Shirley weaves Tenenbaum’s audio diary into a conversation fairly effectively, bringing back memories of when the reader (hopefully) found and listened to Tenenbaum’s monologue, found in the Medical Pavilion level, while skulking around in-between battles. Suchong’s quick, caustic comment serves as a sharp retort to snap readers back to the context and situation in the scene.
At other times, Shirley deigns to mock the entire notion of audio diaries conveniently left around for Jack Ryan to understand Rapture. In Chapter 13, we see Bill McDonagh struggling to make use of them.
Bill McDonagh wondered if keeping records of his “thoughts and impressions of life in Rapture” was really a good idea. He’d tried it for a while, but it didn’t come naturally. Ryan was pushing for everyone to keep recordings of their problems, their plans, for some kind of planned historical retrospective, and it was becoming something of a fad But Bill was starting to wonder exactly how it might be used against a man…
McDonagh’s thoughts turn out to be prescient. Playing through the game, it’s unclear who has access to which audio diaries. After all, if they’re left out in public spaces for the player to find, then who must have left them there, and after showing them to which people? When Ryan uses the audio logs as grounds to order the executions of friend and foe alike, including a protest artist and McDonagh himself, a close ally of Ryan, the player can only wonder.

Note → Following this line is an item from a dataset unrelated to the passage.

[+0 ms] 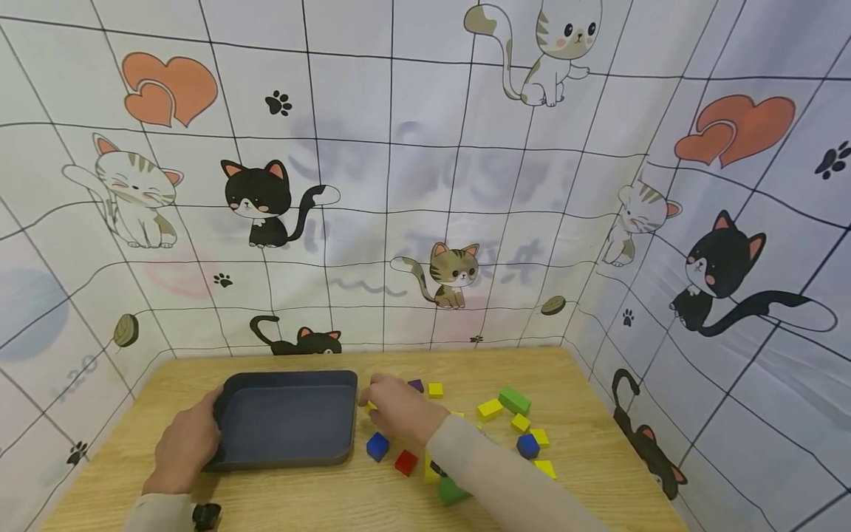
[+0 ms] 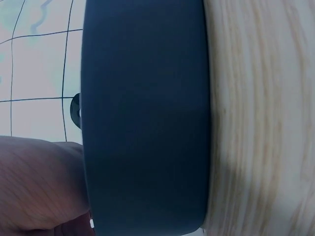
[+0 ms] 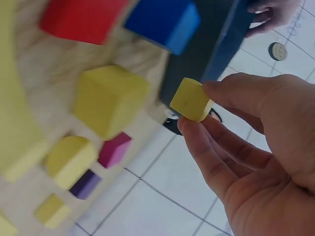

It’s through intrigues like these that Shirley manages to keep readers engaged and absorbed in his work. To spot some of these clues and questions requires a level of attention that falls short of close reading, but which is certainly above a skim or casual study. The mysteries – and just as often, the dramatic irony – are engrossing and gut-wrenching.
What separates Bioshock: Rapture from Assassin’s Creed: Brotherhood isn’t prose or the quality of the original videogame. (While Bioshock has a better story than AC: Brotherhood, the latter has a veritable wealth of historical entanglements, scandals, and potential.) Rather, they are separated by the quality of their inter-personal conflicts and Shirley’s skill at hooking his readers, something Bowden lacks.
Rapture fits all the criteria I described in one of my first blog posts, about what makes a great videogame novel. Bioshock has an incredibly strong story and universe, John Shirley is an experienced, acclaimed author, and combat is kept to a minimum in the story. When it occurs, it’s quick and frenetic. And the novel clearly knows its audience – Bioshock players who want to know more about the (admittedly, fascinating) origin and development of Rapture.
Were it written by any other writer than Shirley, Rapture would be less an independent novel and more an exercise in clarity, a synthesis of the series’ scattered audio diaries. Instead, because Shirley is such a skilled writer, readers are treated to a whirlwind of political machinations, fallen ideals, and a metropolis that morphs into a watery gravesite.